Vorrangig ist einmal die Sprachübertragung, dannach folgt die Textübertragung. Das reine UI habe ich bereits angelegt und sieht wie folgt aus.

(Link folgt)

Danke für die Hilfe 

LG


----------



## Improof (9. Februar 2015)

Hi Halfbax,

zunächst mal musst du die Verbindung zwischen den beiden Gesprächspartnern sicherstellen.

Hier musst du allerdings schon aufpassen:
Bei einem Text-basierten Gespräch kannst du TCP-Sockets verwenden. TCP stellt eine "sichere" Verbindung her, wobei "sicher" in diesem Fall heißt, dass z.B. verlorene Datenpakete nochmals angefordert werden.

Bei einem Sprachchat kann das aber schon Probleme in Form von großen Latenzen verursachen, wenn die Verbindung nicht sehr gut ist. Deshalb würde ich hier UDP als Protokoll verwenden. Die Kommunikation kannst du dir wie eine Art Stream vorstellen: Die Datenpakete werden vom Sender an den Empfänger geschickt, ganz egal ob dieser etwas erhält oder nicht. Das verursacht dann "nur" ein Knacken bzw. abgehacktes Gespräch, wenn die Verbindung eine kurze Unterbrechung hat.

In Java wird das so realisiert, dass du für TCP die Socket-Klasse verwendest und bei UDP die DatagramSocket-Klasse. Auf Google findest du hierzu mehr.

Da du aber ja trotzdem einen feste Verbindung zwischen den Gesprächspartnern und später auch Textübertragung willst, wirst du wohl so oder so TCP und UDP Kommunikation implementieren müssen. So kannst du zuerst über TCP und einen bestimmten Port eine Verbindung aufbauen, wenn diese steht müssen die beiden Programme aushandeln, über welchen Port sie die UDP-Kommunikation laufen lassen (z.B. könnten beide Seiten einen Port an die jeweils andere Seite schicken). Die IP bleibt ja die gleiche.

Das einzige Problem, dass ich hierbei sehe ist, dass der Port / die Ports (je nach Implementierung) in den Routern beider Seiten freigeschaltet - also Portweiterleitungen angelegt -werden müssen. Das könntest du auch nur lösen, wenn du einen Server dazwischen schaltest.


Bei der Sprachübertragung musst du nun genauso vorgehen, wie wenn du Text oder irgendwelche anderen Daten Übertragen willst:
Als erstes brauchst du die Daten. Google mal nach "Java microphone record" oder ähnliches, da gibts ganz brauchbare Ansätze.
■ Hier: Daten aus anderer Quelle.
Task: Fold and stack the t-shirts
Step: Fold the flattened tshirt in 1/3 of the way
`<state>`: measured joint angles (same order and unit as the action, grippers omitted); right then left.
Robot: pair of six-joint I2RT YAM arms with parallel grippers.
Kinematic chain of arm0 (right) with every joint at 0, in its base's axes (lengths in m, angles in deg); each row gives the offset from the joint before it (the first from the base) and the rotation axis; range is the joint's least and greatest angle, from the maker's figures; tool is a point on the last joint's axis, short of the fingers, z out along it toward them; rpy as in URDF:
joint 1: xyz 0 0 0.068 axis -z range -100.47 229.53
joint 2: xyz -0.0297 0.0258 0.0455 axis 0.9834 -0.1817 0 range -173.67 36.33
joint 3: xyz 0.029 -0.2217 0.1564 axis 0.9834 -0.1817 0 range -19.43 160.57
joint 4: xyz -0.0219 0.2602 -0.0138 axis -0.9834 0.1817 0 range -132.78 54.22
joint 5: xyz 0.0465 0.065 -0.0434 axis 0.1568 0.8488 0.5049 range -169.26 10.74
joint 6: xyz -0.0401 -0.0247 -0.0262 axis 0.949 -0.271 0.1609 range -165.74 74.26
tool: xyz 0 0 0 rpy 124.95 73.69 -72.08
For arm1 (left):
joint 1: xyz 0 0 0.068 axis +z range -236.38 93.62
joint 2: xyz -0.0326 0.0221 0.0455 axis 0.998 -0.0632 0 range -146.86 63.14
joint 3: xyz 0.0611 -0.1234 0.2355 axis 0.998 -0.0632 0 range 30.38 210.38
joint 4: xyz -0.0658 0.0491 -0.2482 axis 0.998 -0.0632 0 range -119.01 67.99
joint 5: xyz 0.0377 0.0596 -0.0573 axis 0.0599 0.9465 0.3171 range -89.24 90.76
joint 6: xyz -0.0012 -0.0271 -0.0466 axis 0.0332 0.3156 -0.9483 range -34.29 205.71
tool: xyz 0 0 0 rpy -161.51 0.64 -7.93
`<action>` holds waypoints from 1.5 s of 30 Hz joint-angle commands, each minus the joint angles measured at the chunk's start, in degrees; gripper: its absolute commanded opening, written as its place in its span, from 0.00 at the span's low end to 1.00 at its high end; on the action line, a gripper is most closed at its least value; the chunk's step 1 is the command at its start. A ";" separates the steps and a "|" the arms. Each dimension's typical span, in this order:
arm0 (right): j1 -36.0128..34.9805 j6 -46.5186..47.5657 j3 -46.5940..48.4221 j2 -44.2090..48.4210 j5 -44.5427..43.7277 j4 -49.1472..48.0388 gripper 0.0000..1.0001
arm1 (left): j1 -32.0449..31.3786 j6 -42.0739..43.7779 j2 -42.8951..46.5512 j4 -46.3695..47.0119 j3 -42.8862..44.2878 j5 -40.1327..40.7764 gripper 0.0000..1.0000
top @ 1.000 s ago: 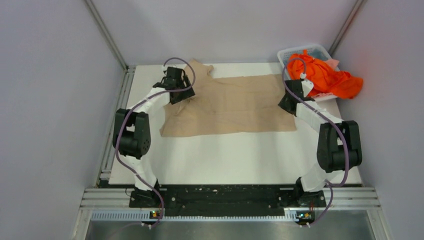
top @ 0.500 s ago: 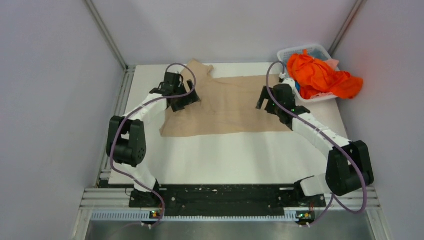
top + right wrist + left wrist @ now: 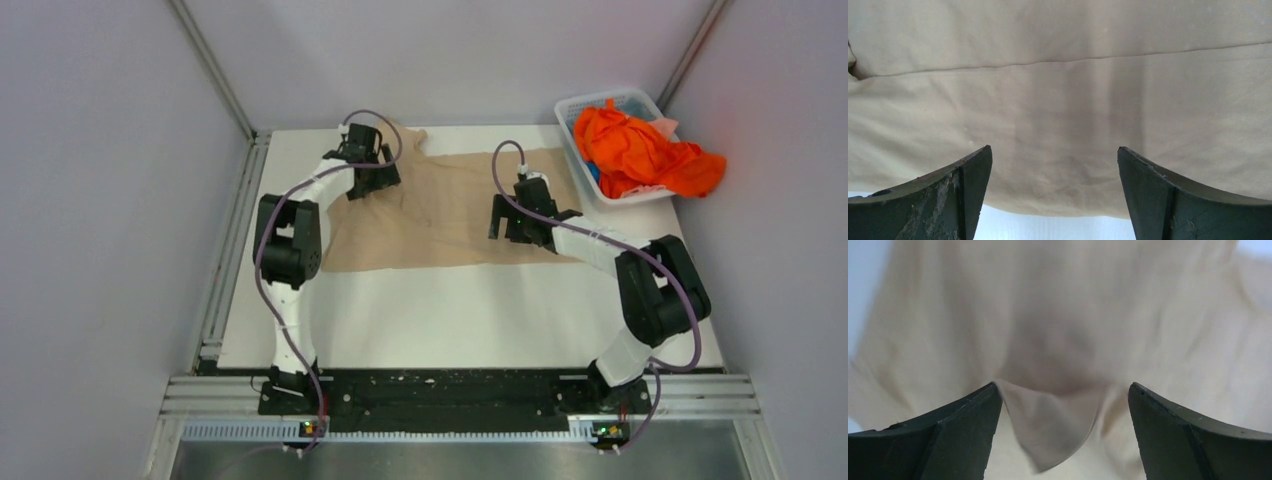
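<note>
The beige t-shirt [image 3: 450, 205] lies flat, ready for folding. The left gripper [image 3: 1063, 390] and right gripper [image 3: 1054, 150] hang above it, jaws spread, empty.

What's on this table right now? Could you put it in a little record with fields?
beige shirt: spread out on the far half of the white table
orange shirts: bunched in and over the white basket, far right corner
left pincer: open, over a raised fold of the beige shirt
right pincer: open, over the beige shirt's near edge
</note>
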<state>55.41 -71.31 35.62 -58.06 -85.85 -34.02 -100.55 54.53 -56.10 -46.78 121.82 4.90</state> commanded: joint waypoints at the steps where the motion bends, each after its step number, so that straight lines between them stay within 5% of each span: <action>1: -0.32 0.27 0.77 1.09 -1.82 -1.70 0.93 | 4.27 5.00 -9.79 -2.76 19.59 4.89 0.99; 4: -0.36 0.58 -0.05 2.32 -1.48 -1.78 0.93 | 5.31 6.15 -13.46 -5.75 28.89 5.69 0.99; 7: -0.35 1.20 -1.12 3.50 -1.07 -2.19 0.93 | 5.56 6.65 -10.76 -5.13 28.51 5.13 0.99; 12: -0.35 1.88 -1.16 3.09 1.75 -4.06 0.93 | 3.95 3.63 0.73 1.98 11.12 -7.16 0.99; 18: -0.83 2.55 1.40 -1.20 1.54 -3.76 0.93 | -4.01 0.93 14.31 8.34 -9.63 -7.86 0.99; 26: -0.98 -3.89 -0.74 -5.72 -1.68 1.55 0.90 | -9.10 -4.95 14.47 8.59 -25.03 -10.46 0.99; 37: -4.92 -10.35 -19.23 12.19 0.55 8.36 0.90 | -12.93 -15.23 31.79 6.92 -54.81 -5.87 0.99; 45: -20.32 -21.17 -26.36 20.93 1.66 17.15 0.89 | -23.98 -29.47 48.72 -7.29 -66.29 -1.57 0.99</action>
<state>42.37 -83.35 13.56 -38.59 -87.22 -31.40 -119.85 35.40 -11.03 -30.72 62.46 0.72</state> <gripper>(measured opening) 0.896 0.988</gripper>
Die Daten, also die einzelnen Bytes, kannst du dann über deine Sockets übertragen und beim Empfänger durch die Lautsprecher wieder ausgeben (auch hier wieder: Google ist dein Freund ).


Ich hoffe, ich konnte dir einen ersten guten Ansatz liefern 

Gruß
Daniel


----------



## Halfbax (17. Februar 2015)

Guten Abend Improof,

ich war leider in den letzten 9 Tagen nicht erreichbar, aufgrund von Karneval und ähnliches.
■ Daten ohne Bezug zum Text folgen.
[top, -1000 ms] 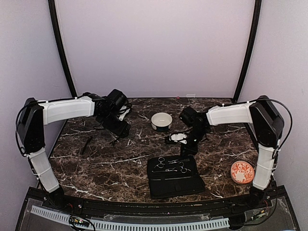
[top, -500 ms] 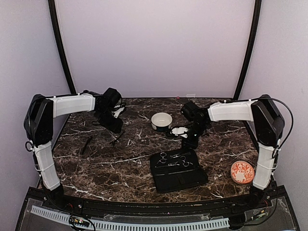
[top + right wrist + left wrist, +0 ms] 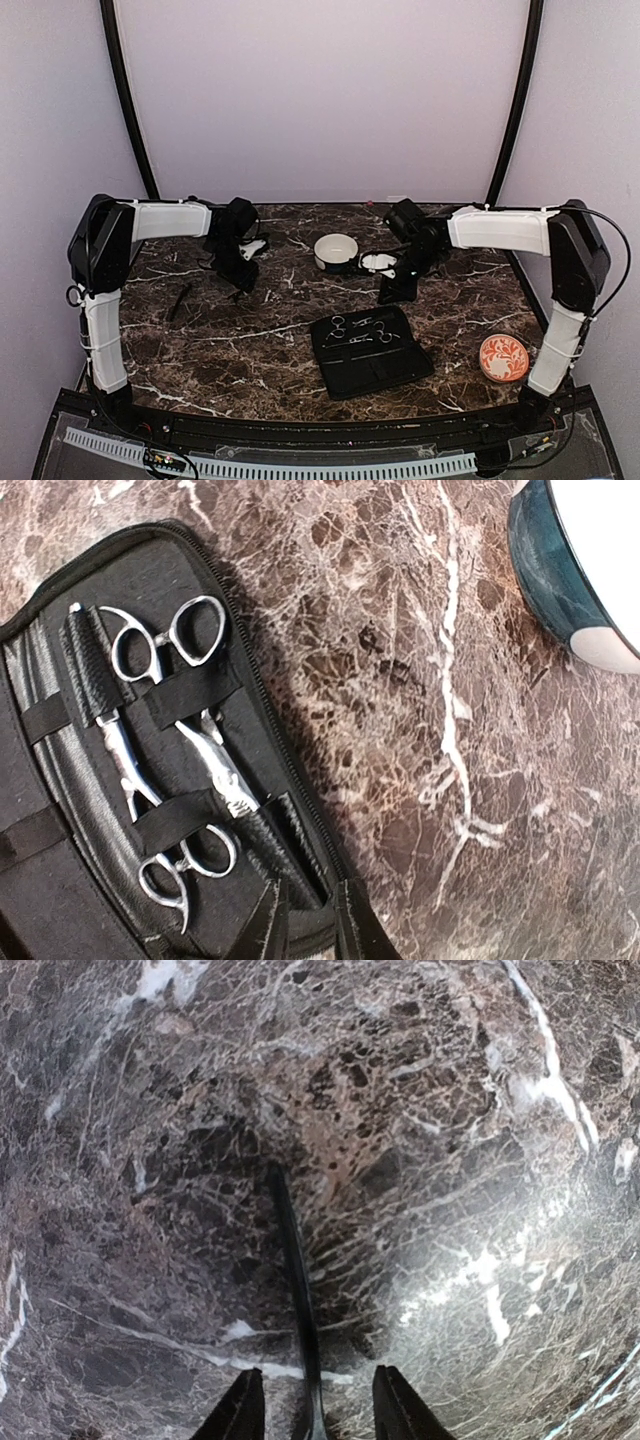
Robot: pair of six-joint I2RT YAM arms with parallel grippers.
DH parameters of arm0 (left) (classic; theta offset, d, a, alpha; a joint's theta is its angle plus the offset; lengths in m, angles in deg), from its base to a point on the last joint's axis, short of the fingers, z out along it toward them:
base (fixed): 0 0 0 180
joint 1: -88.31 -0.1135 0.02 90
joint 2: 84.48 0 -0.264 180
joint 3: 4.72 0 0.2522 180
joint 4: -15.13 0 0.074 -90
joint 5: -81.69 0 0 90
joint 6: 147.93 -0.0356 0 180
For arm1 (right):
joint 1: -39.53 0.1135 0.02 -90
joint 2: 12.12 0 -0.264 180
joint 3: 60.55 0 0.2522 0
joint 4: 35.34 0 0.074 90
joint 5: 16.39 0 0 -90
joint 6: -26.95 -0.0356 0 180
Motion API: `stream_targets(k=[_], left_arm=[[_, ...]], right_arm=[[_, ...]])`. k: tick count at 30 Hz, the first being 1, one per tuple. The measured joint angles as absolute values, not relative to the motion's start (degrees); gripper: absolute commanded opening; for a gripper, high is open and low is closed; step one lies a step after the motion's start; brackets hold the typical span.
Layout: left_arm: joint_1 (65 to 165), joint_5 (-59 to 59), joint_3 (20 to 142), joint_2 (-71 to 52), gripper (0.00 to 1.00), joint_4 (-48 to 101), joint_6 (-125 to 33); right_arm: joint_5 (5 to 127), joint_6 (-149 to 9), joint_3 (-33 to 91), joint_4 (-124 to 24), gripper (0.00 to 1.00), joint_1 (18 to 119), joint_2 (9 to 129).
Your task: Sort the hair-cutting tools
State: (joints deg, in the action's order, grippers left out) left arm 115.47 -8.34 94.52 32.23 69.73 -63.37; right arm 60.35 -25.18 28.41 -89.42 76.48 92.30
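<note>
A thin black stick (image 3: 295,1280) lies on the marble, its near end between the fingers of my open left gripper (image 3: 318,1415), which is low over it at the back left (image 3: 240,278). Another black stick (image 3: 180,300) lies further left. Two silver scissors (image 3: 160,645) (image 3: 190,865) and black comb-like pieces (image 3: 88,665) sit under straps in the open black case (image 3: 372,352). My right gripper (image 3: 310,935) is closed on the case's zipped far edge (image 3: 330,920), and it also shows in the top view (image 3: 394,294).
A white bowl (image 3: 337,252) with a dark outer wall (image 3: 545,570) stands at the back centre, just left of the right wrist. A small orange patterned dish (image 3: 503,357) sits near the right arm's base. Dark marble table (image 3: 260,350).
The right gripper has moved back and to the right, and the case has slid and turned with it. The left gripper has drawn back toward the far left.
</note>
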Motion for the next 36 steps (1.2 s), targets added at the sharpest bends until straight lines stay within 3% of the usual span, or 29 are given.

Nun gut, du hast mir bereits sehr gute, viele und dementsprechend ausreichende Informationen geliefert 
Ich werde dies nun als mein Projektziel setzen! Ich stelle mir grad im theoretischen Teil noch die Frage in welchen Format die Daten (Mikrofon) über UDP versendet werden. 

Mit freundlichen Grüßen
Halfbax


----------



## Improof (19. Februar 2015)

Hi Halfbax,



Halfbax hat gesagt.:


> Ich stelle mir grad im theoretischen Teil noch die Frage in welchen Format die Daten (Mikrofon) über UDP versendet werden.
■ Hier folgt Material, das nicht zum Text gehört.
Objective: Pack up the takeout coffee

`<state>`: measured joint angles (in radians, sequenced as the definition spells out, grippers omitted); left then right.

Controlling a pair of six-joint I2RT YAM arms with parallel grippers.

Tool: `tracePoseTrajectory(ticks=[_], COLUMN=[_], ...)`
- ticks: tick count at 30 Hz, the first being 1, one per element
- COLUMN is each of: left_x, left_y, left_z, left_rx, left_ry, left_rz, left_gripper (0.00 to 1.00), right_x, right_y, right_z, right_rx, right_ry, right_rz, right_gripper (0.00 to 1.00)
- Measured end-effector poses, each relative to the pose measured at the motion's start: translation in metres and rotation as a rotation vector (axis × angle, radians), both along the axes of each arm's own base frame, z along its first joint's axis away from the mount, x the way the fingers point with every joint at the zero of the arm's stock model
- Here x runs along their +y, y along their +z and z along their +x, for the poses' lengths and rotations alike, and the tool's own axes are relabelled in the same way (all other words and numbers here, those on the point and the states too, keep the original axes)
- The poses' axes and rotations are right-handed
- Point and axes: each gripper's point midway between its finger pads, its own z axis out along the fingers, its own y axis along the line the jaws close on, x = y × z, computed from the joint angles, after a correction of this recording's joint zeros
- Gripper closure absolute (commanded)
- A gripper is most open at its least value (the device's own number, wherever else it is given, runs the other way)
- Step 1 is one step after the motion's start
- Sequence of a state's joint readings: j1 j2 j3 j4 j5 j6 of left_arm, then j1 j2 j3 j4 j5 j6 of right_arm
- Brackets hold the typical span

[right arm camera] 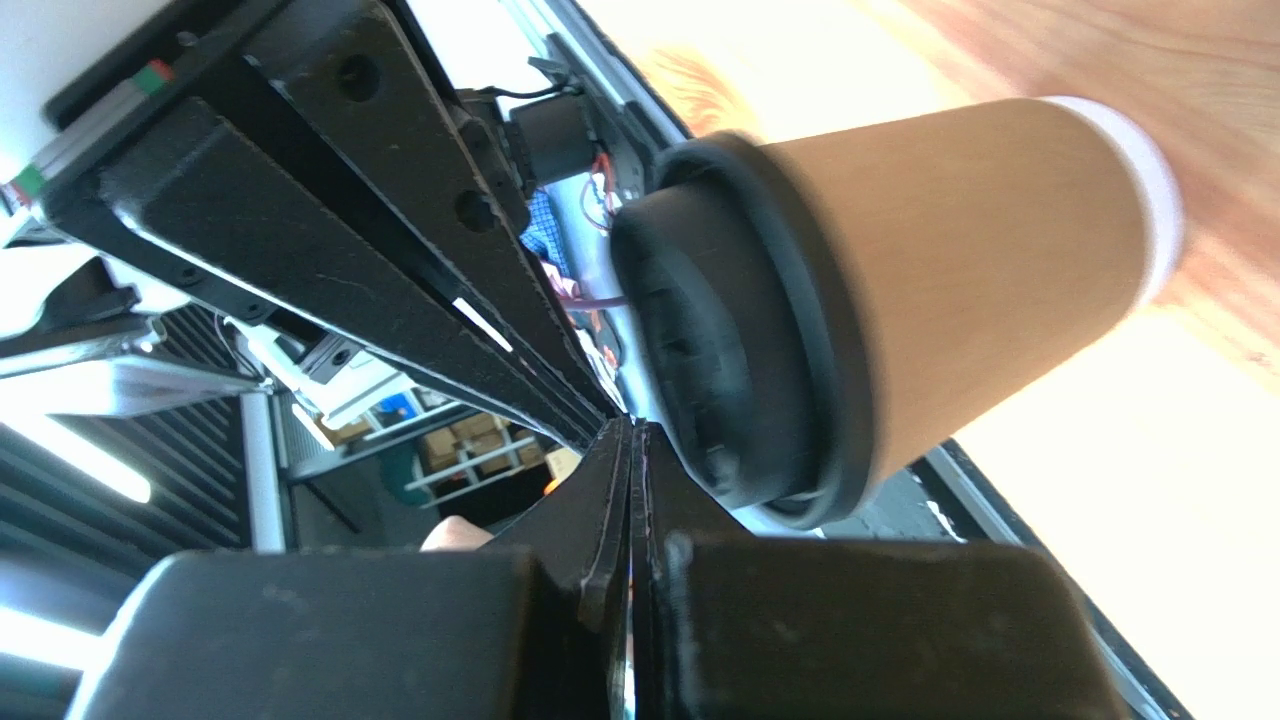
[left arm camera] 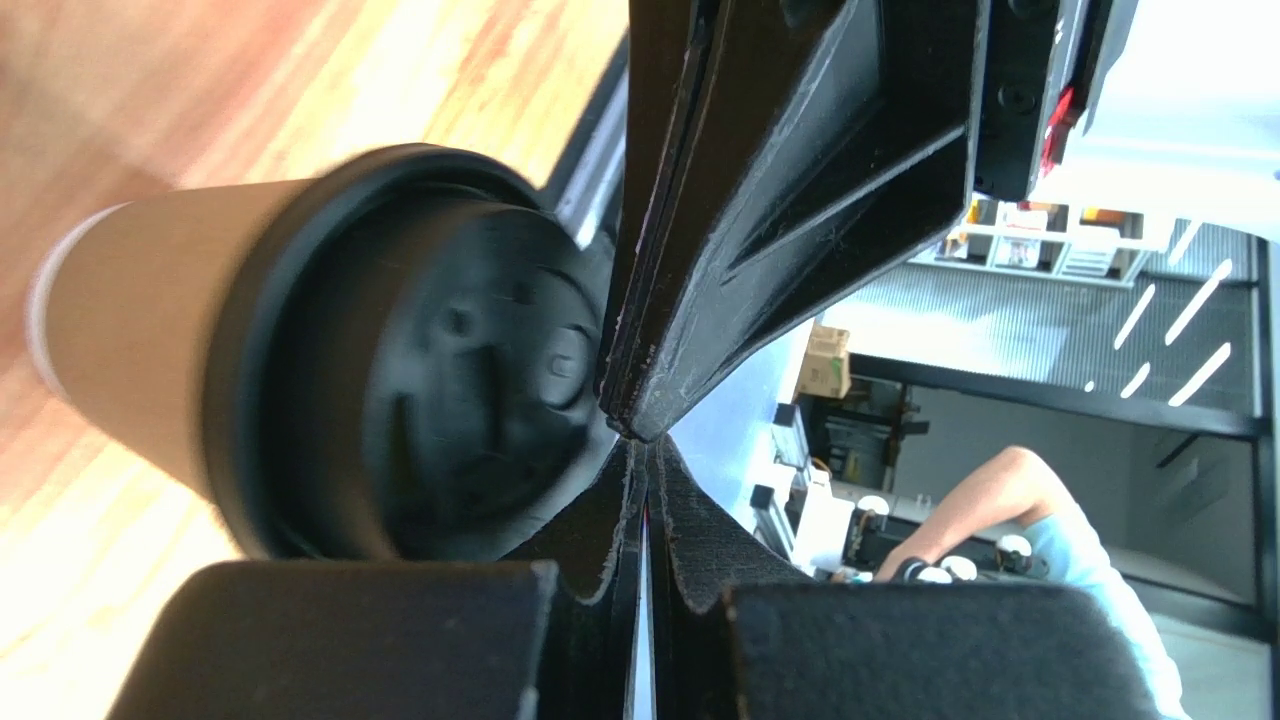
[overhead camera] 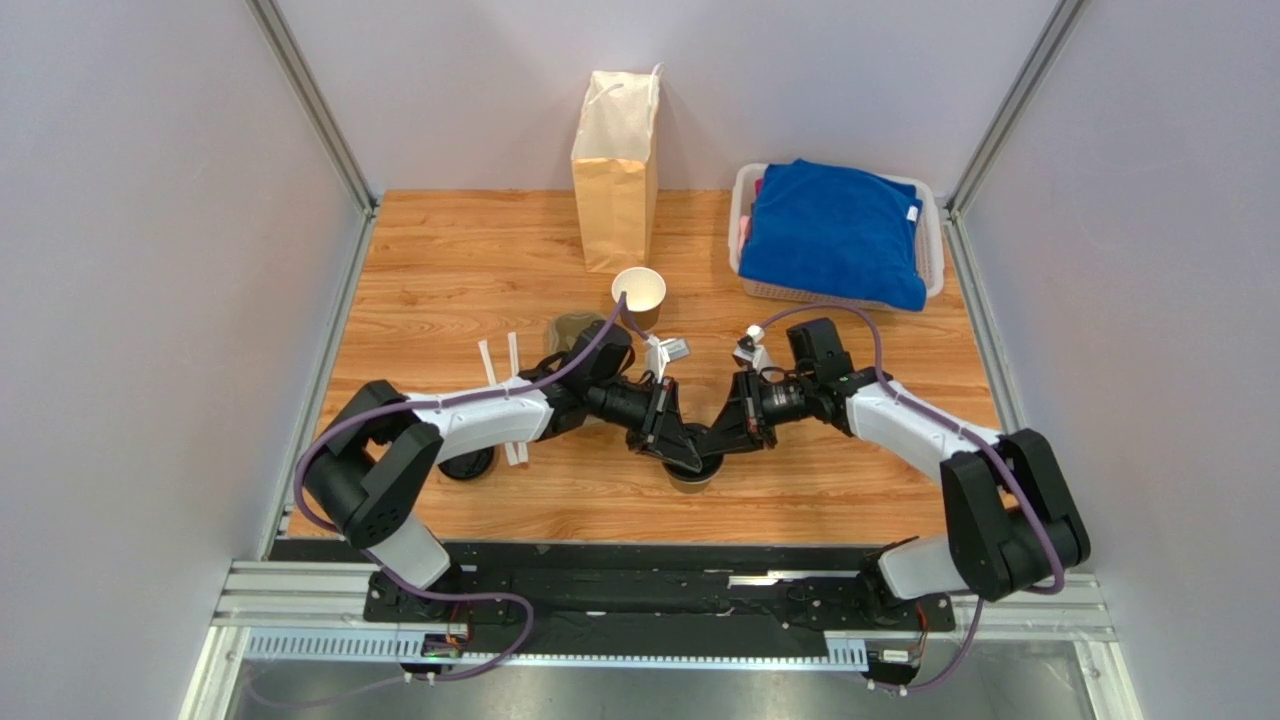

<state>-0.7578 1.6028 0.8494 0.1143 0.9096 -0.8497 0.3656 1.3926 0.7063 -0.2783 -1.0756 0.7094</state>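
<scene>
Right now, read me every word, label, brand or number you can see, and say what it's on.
No text is readable.
Takeout coffee lid: raised marks, too blurred to read.
Brown paper bag: plain, no print showing.
Background cardboard box: too small to read.

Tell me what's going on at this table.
Both arms meet at the lidded coffee cup near the table's front edge. The left gripper and the right gripper are each shut, with their fingertips right beside the cup's black lid rather than around the cup. Whether they touch the lid is hard to tell. The paper bag stands at the back, so the coffee is not packed yet.
</scene>
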Motion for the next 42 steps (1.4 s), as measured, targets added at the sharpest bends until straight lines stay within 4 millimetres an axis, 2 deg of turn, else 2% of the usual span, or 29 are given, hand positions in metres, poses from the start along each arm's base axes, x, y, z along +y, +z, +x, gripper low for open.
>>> tracePoseTrajectory(ticks=[5,16,25,42], left_x=[0.001,0.002,0.005,0.007], left_y=[-0.016,-0.021,-0.023,-0.025], left_z=[0.0,0.0,0.007,0.012], left_rx=[0.053,0.12,0.15,0.167], left_ry=[-0.008,-0.046,-0.075,-0.116], left_rz=[0.025,0.005,-0.054,-0.111], left_gripper=[0.99,1.0,1.0,1.0], right_x=[0.0,0.002,0.001,0.0], right_y=[-0.018,-0.023,-0.023,-0.024], right_z=[-0.001,-0.001,0.007,0.008], right_rx=[0.062,0.108,0.165,0.149], right_ry=[0.017,0.074,0.093,0.106], right_rz=[-0.023,0.015,0.072,0.076], right_gripper=[1.0,1.0,1.0,1.0])
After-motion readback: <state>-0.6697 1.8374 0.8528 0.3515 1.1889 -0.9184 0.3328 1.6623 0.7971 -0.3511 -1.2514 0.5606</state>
Die Daten hast du als Java in Form eines byte-Arrays vorliegen. Dieses kannst du einfach versenden und die Bytes dann beim Empfänger ausgeben. Wenn du das ganze noch abhörsicher machen willst, kannst du das ganze Array ja noch durch einen Verschlüsselungsalgorithmus jagen, musst dann halt nur aufpassen, dass die Daten zuverlässig entschlüsselt werden und das es nicht zu lange dauert wegen Latenzen.

Gruß
Daniel


----------